** Activity **
Which lines below contain the word "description"? Copy each of them.

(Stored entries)
____________
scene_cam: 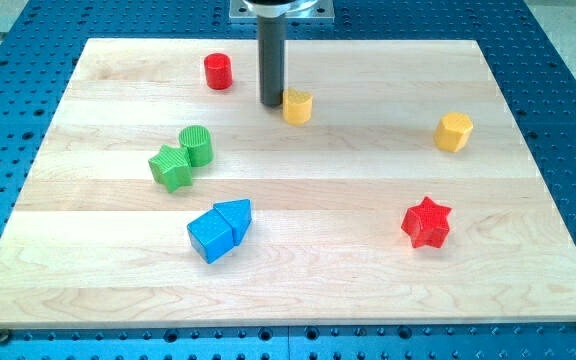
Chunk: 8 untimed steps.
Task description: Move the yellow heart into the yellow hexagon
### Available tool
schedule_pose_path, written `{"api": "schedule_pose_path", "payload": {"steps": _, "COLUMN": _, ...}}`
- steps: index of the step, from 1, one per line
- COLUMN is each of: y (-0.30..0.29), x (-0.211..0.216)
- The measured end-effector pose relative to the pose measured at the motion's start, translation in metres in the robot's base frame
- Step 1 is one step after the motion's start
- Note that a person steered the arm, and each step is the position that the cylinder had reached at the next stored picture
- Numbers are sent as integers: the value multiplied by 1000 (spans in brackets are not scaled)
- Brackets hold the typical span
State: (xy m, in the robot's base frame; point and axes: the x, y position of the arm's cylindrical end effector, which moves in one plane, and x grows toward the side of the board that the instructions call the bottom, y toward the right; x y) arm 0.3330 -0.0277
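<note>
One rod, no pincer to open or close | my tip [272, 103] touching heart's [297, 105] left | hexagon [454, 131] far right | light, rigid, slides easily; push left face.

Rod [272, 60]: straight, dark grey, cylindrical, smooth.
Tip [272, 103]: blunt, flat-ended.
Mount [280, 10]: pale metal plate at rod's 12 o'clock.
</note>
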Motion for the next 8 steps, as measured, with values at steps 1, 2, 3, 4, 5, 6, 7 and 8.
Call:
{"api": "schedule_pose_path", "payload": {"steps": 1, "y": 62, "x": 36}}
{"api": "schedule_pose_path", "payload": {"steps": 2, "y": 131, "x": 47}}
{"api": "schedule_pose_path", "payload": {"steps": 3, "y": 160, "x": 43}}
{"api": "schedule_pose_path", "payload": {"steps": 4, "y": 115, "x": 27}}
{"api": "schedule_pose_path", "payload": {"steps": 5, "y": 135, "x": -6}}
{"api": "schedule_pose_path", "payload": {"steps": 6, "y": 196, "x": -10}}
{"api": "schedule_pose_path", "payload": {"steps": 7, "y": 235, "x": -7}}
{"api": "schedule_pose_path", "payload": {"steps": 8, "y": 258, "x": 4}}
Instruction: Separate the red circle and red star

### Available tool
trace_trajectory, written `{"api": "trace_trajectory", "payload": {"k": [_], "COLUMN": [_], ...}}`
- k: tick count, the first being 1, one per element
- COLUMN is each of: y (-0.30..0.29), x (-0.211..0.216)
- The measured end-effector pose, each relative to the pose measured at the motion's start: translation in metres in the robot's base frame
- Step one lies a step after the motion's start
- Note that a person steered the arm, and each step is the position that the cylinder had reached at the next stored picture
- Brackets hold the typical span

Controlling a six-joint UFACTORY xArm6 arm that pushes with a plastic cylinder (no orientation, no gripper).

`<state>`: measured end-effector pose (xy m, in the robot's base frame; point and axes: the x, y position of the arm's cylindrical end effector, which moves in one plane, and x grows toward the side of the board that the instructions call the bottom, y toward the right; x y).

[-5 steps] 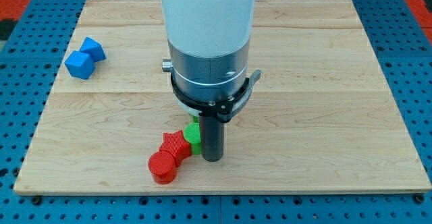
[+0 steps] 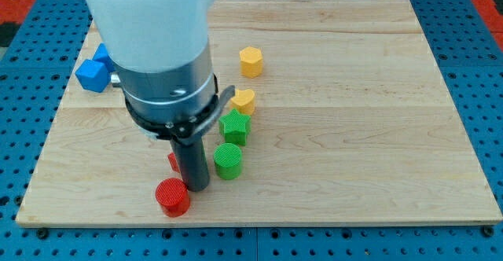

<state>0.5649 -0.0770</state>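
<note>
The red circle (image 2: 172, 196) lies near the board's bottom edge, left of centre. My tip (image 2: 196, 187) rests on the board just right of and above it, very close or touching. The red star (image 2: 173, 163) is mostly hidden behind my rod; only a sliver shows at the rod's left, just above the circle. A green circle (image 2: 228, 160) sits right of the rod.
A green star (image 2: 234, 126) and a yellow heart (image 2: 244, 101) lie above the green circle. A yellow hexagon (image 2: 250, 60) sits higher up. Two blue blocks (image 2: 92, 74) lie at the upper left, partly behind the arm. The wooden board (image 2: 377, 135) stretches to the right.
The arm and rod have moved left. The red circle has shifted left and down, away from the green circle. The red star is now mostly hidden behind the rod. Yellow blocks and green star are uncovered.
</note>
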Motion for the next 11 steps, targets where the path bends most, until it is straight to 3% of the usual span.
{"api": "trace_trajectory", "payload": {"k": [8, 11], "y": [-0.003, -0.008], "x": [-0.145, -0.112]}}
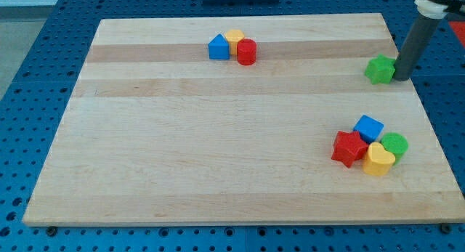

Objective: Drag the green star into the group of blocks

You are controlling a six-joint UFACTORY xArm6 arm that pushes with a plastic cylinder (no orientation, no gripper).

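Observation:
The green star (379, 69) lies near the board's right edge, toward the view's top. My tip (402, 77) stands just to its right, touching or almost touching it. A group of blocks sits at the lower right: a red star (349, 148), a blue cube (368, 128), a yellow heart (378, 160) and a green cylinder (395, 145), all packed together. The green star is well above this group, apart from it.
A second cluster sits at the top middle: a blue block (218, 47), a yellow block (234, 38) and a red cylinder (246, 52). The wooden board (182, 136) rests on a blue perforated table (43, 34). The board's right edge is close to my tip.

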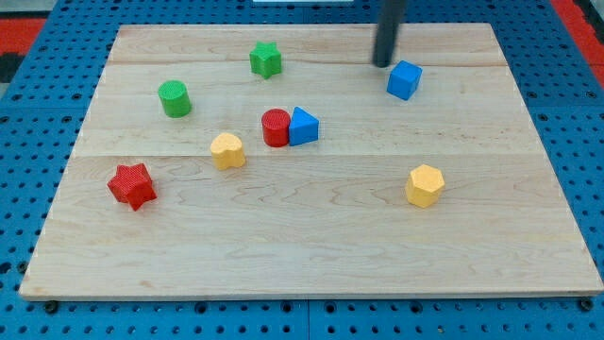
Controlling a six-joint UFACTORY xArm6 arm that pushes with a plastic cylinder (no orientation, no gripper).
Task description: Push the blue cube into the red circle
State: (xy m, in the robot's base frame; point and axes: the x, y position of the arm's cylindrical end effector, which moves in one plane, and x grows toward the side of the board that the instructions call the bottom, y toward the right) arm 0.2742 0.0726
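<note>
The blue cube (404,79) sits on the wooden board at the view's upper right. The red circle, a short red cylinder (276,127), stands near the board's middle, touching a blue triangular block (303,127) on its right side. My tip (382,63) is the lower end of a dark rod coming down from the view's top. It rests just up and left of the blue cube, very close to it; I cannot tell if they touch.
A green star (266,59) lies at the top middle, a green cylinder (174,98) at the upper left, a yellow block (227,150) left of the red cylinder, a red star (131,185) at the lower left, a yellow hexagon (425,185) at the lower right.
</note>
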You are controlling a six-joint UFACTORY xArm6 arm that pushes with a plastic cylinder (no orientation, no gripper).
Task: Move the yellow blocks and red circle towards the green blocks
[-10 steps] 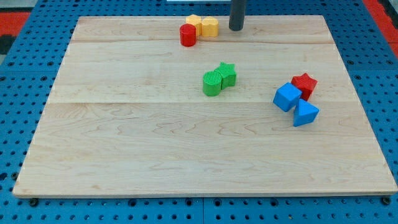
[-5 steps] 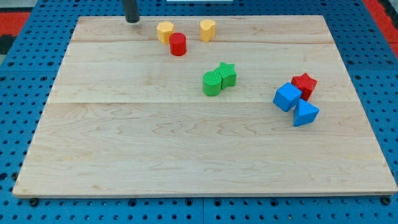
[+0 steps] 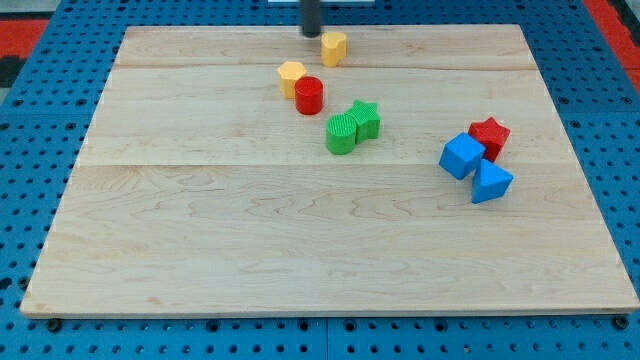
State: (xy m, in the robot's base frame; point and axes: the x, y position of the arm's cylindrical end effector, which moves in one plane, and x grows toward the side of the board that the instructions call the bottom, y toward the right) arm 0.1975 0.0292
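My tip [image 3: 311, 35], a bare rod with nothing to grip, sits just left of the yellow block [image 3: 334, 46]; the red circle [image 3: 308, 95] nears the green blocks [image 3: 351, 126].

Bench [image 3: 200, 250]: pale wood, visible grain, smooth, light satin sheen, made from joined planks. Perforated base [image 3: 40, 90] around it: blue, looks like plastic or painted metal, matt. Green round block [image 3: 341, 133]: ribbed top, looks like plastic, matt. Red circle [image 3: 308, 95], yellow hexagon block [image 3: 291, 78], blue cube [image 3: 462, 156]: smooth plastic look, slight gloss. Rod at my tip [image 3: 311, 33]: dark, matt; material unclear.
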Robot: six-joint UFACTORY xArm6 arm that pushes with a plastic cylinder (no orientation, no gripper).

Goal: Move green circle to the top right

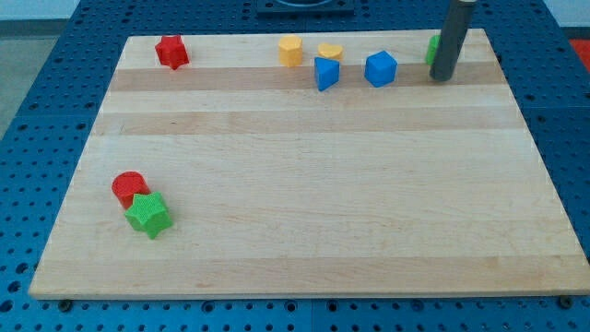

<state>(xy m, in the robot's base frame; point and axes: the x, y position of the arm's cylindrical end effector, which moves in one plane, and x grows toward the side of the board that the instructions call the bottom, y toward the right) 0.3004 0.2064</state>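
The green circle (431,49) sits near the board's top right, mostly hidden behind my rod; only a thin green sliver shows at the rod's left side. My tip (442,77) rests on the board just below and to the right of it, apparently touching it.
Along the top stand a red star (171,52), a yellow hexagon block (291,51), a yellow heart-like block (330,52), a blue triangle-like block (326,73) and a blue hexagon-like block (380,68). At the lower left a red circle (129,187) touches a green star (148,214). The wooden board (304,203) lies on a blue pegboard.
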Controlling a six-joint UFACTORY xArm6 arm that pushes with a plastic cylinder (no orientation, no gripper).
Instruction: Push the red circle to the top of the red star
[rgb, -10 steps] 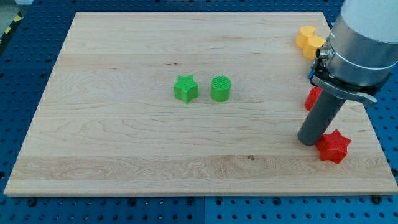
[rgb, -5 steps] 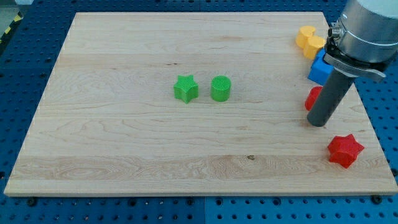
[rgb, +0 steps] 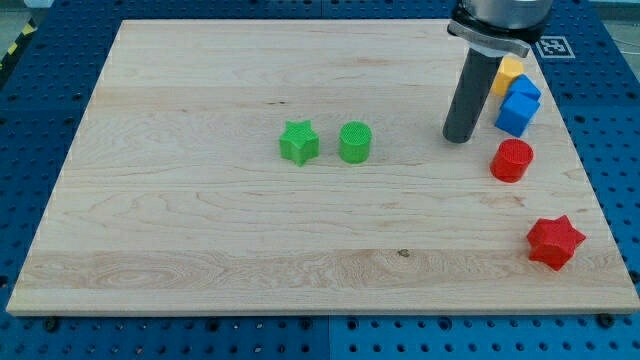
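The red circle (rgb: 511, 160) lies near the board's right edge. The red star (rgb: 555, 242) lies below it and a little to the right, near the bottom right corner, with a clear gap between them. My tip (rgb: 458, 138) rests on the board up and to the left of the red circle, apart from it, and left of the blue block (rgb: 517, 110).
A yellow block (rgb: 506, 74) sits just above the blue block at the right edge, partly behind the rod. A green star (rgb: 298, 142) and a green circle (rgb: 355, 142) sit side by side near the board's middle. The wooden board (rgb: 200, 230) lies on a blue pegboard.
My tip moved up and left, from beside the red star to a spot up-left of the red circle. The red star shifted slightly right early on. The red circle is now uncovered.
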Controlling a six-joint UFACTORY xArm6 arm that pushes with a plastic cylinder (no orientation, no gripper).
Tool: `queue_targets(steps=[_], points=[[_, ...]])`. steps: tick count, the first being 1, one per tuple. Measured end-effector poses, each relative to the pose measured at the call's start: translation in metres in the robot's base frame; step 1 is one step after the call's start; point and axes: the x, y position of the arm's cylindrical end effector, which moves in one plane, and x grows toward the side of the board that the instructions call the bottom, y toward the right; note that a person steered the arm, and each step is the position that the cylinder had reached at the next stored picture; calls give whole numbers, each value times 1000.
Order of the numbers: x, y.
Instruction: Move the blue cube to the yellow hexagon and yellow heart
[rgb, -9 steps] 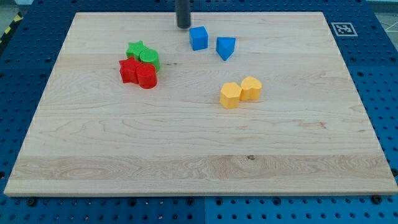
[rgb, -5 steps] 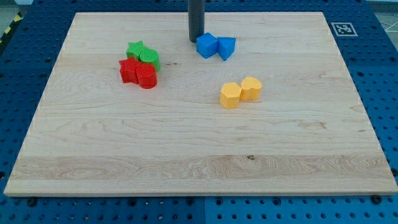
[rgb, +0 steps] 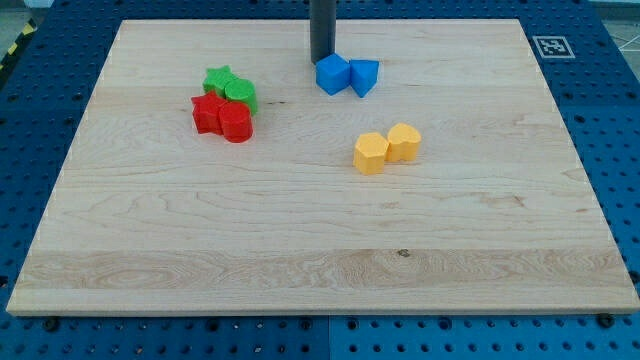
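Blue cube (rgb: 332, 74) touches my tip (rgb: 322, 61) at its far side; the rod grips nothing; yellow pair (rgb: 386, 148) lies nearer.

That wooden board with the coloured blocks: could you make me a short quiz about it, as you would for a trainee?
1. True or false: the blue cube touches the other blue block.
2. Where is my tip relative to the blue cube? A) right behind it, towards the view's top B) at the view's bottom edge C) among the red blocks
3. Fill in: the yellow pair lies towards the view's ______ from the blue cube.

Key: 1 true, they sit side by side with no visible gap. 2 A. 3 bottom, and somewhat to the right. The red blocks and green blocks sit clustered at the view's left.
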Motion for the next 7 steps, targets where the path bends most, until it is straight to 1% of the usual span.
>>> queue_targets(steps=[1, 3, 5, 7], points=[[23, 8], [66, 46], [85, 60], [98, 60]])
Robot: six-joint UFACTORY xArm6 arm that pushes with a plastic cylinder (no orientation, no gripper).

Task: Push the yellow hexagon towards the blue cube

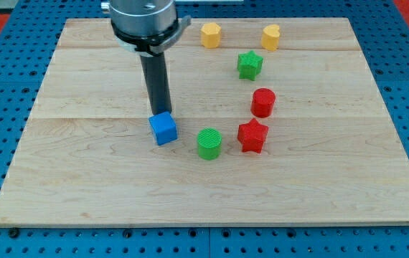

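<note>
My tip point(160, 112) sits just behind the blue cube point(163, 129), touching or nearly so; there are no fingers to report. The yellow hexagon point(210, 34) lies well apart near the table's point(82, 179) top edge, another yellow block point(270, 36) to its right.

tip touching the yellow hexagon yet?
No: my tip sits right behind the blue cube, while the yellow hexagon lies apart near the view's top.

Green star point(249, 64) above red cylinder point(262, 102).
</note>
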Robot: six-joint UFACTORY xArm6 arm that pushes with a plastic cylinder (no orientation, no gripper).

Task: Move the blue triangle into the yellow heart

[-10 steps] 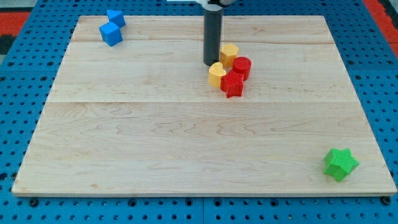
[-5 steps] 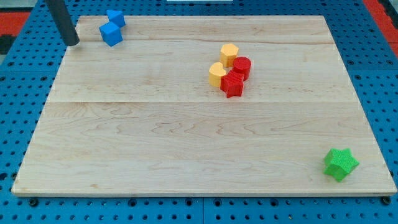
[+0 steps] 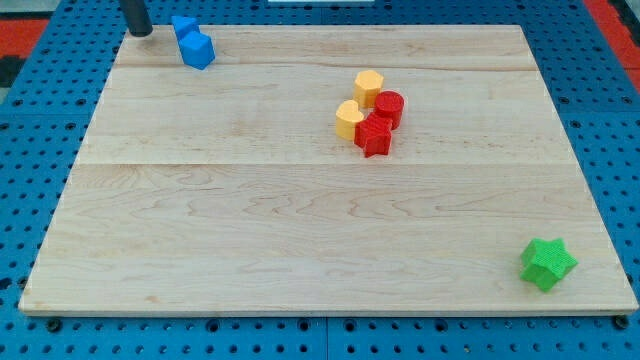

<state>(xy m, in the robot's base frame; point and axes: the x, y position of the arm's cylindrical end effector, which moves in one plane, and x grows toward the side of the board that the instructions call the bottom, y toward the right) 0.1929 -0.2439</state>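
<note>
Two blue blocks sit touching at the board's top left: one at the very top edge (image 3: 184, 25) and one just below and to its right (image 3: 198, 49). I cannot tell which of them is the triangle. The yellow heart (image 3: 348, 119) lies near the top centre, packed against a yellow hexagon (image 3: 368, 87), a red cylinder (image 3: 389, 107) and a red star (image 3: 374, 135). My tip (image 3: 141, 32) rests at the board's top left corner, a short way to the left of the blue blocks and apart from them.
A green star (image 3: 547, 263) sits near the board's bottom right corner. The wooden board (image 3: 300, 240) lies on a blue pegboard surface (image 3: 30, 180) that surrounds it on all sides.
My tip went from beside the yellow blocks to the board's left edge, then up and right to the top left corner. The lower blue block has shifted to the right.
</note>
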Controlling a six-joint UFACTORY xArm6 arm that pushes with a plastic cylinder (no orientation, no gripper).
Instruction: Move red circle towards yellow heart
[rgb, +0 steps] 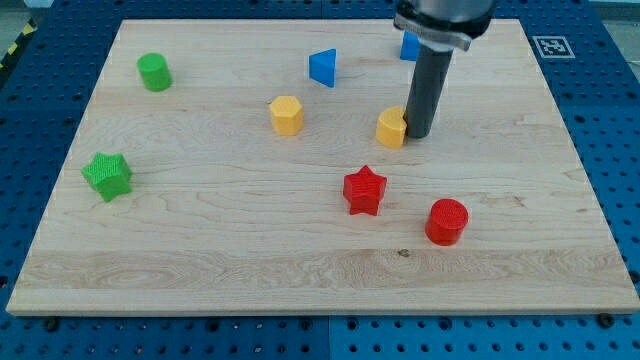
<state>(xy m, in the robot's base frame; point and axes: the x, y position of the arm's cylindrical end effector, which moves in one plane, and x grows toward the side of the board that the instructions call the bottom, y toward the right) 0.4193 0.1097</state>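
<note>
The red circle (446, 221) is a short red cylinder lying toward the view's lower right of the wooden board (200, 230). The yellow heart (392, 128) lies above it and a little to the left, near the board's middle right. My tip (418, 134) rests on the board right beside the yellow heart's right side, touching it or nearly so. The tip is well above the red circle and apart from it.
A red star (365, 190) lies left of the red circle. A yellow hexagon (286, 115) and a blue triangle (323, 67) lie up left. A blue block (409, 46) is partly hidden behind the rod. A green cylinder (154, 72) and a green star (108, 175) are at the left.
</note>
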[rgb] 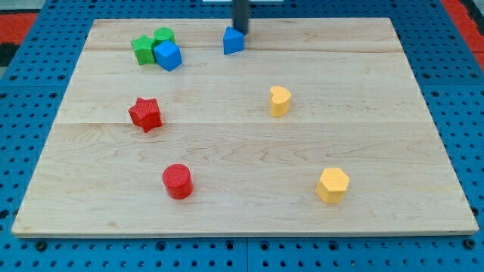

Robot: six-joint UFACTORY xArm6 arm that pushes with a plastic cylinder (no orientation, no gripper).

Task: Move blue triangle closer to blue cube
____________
** Problem solution **
Task description: Move the yellow heart into the yellow hexagon
Task description: Push the blue cube into the red circle

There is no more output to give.